Another aspect to think about is the tool’s age. The younger the tool the fewer users it will have. However, it doesn’t necessarily mean that the quality of a new tool is bad.

User ratings

This one is relatively simple. High ratings indicate steady performance and good functionality. You should also check the number of people who rated the app. Five stars left by 2 people isn’t a reliable rating.

Developer reputation

Look at an entity that downloaded the app. Is it a reliable company or an individual? Go to their website, try to find as much information as possible.

Another way is to see the developer’s contact information. If they don’t have their own domain like in the picture below, they’re unlikely to be a reliable party.

Latest release and Updates frequency

Updates resolve bugs that have been found in software. They also add new functionality and sometimes update the software application protection. A good frequency is once a month.

The last update more than 4 months ago is an obvious red flag.

Category

Google Workspace Marketplace has the following categories: Business Tools, Productivity, Communication, Education, and Utilities.

Tools from the first three categories pose the biggest risks as they’re most likely to be used in business operations. And thereby, any bugs they have will impact your work.

Security Risk

One method to discover security problems in software is to check their website for trustworthiness. There are 2 things to look at:

• SSL certificate status*
• Domain history

* SSL certificates aren’t available for apps owned by individuals

Tip: your Marketing or Web Development teams might be using a domain checker tool so you can ask them for help.

Known vulnerabilities

There are organizations that collect application security vulnerabilities reports. One good example is NIST (National Institute of Standards and Technology). They have National Vulnerability Database. You can check your applications there.

Scope of permissions

We estimate 3 levels of permissions:

1. The highest risk: apps that obtain read/write access permissions can corrupt your data.
2. The moderate risk: apps that only read can disclose your information to thor parties.
3. The low risk: apps that have no access to your Google Workspace data.

Data Transmission Encryption

This is one of the application security requirements. However, it’s hard to get any reliable data on the encryption the tool is using. For this reason, we suggest lowering the security rating of any app that has data transmission.

Known breaches:

Application security has many vulnerabilities. Most of them remain undiscovered. What you can do is look up the history of breaches. Many cybersecurity journals post reports about such breaches in their blog. Some even have special sections.

We also suggest looking at the company’s response to such an incident. Denial is the worst way of conduct in such cases.

Domain Install/Individual Install

If you have many IT Administrators or you recently joined the company, you might be unaware of all the previously installed apps.

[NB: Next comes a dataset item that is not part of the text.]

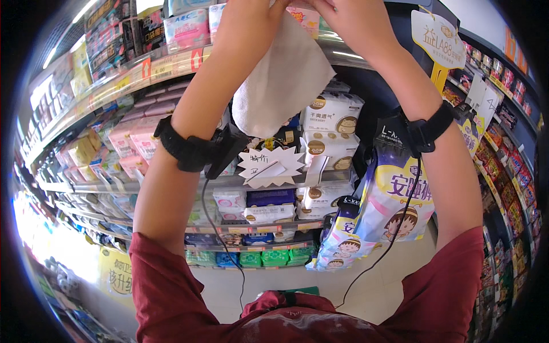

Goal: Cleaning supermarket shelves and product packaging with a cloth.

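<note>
A pale grey-white cloth [285,81] hangs in front of the shelves, its pointed corner off to the right. My left hand [261,10], partly cut off by the top edge, holds the cloth's upper end. Close beside it, my right hand [332,10] is also cut off at the top; whether its fingers grip the cloth cannot be seen. Behind both hands runs the upper shelf edge [171,64] with price labels. Packs of sanitary pads [186,30] stand on that shelf. Below the cloth, a starburst price sign [271,168] is fixed to a lower shelf.
White wrapped packs [330,113] are stacked behind the cloth. Large hanging packs of sleep pants [394,197] jut out at right, below a hanging sign [438,38]. Black wrist straps [184,148] carry thin cables [225,246] down toward my body. Snack shelves [510,171] line the far right.
</note>
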A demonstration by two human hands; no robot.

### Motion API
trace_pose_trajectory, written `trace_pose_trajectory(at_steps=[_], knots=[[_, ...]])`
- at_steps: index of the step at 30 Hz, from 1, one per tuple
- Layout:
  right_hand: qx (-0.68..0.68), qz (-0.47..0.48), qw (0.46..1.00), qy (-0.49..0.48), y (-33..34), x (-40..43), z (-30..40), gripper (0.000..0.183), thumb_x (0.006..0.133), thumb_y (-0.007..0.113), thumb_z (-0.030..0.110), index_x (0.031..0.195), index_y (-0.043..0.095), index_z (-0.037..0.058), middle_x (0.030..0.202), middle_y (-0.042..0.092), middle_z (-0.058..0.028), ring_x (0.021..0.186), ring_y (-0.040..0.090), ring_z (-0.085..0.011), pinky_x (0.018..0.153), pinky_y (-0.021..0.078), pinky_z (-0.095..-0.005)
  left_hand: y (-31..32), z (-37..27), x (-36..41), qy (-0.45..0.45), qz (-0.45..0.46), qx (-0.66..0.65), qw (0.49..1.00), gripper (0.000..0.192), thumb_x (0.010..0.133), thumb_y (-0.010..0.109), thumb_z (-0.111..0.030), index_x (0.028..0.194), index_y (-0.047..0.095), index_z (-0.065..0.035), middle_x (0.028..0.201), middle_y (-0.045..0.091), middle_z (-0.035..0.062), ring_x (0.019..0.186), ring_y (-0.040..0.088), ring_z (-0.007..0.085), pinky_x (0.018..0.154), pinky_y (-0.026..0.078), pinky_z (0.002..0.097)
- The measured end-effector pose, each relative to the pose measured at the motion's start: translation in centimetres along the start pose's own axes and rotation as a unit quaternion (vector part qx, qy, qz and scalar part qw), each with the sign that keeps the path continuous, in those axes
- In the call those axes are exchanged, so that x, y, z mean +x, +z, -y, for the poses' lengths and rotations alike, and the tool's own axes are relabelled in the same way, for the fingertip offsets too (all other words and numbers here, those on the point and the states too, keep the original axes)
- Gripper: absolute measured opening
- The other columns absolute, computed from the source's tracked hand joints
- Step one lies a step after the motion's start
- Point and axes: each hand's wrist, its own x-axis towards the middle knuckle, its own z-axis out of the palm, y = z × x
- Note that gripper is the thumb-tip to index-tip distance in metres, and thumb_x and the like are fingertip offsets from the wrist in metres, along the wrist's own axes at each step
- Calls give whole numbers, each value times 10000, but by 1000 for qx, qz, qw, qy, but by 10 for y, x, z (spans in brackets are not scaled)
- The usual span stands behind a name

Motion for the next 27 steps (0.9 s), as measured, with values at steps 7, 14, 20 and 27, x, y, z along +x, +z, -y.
trace_pose_trajectory(at_steps=[7,14,20,27], knots=[[-67,-22,997,-22,-10,-14,2,59,789,635,137,782,603,87,663,604,-67,620,587,-254,675,421,-345,-17,-22,-8,7,90,-1,996,152,847,609,-92,979,551,-43,941,511,204,950,516,412,783,429,436],[148,-19,979,139,-7,-19,11,64,795,635,61,780,589,20,655,598,-106,602,622,-202,543,460,-294,-13,-17,-32,25,100,-6,995,247,816,615,-120,1057,588,-70,927,572,142,862,577,331,771,464,390],[325,-37,894,307,9,-31,-21,304,808,625,-21,1085,501,-39,754,592,-67,669,601,-102,581,477,-250,-11,-5,-47,-23,109,3,994,241,802,563,-110,1036,593,-55,1013,584,106,852,600,344,726,492,430],[410,-23,833,371,21,-28,-18,319,820,627,-17,1104,485,-46,759,601,-67,683,602,-110,606,475,-242,-10,-2,-52,-53,167,64,982,253,779,571,-133,1016,611,-54,1019,603,115,840,621,348,753,514,430]])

Domain install signifies that the application was authorized by the IT department and thus is more reliable and secure than individually installed tools.

Compliance Risk

Privacy policy

Software security best practices state that organizations should include a Privacy policy. In reality, not all apps add it on their website or Google Marketplace. Individual developers rarely support such a practice.

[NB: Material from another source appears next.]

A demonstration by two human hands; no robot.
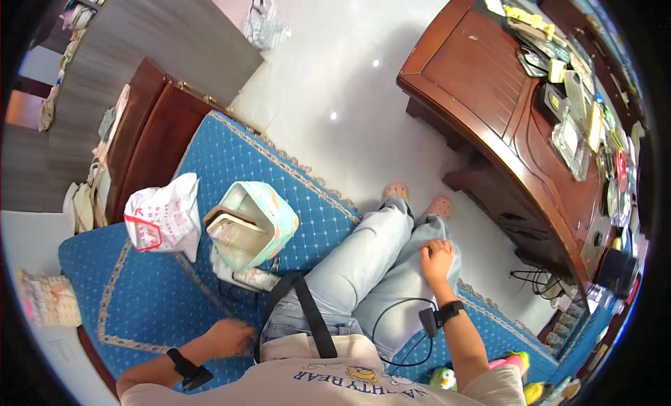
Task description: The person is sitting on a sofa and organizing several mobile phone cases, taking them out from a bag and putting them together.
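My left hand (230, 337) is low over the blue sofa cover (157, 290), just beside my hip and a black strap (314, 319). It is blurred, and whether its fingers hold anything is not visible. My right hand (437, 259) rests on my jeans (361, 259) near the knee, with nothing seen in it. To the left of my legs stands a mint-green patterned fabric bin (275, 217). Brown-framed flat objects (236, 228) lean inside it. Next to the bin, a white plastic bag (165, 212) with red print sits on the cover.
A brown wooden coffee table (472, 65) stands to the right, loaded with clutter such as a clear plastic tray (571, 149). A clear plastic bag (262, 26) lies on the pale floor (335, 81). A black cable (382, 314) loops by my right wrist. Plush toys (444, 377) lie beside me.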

Compliance and audit reports

The easiest way to obtain this information is to go to the developer’s website and look for it. Many SaaS that provide tools for enterprises have a special section in their menu (Compliance). You can also contact their sales directly.

We also advise you to ask your legal department about the compliance documentation your company requires.

Developer Jurisdiction

As we mentioned before, some jurisdictions have no laws governing data security and other aspects of app functioning. Companies and individual developers from some countries will be out of your reach simply because the relations between your homelands are tense. Another possible reason is the lack of international treaties between your countries that help solve such cases.

We suggest choosing apps created by companies registered in the EU or US.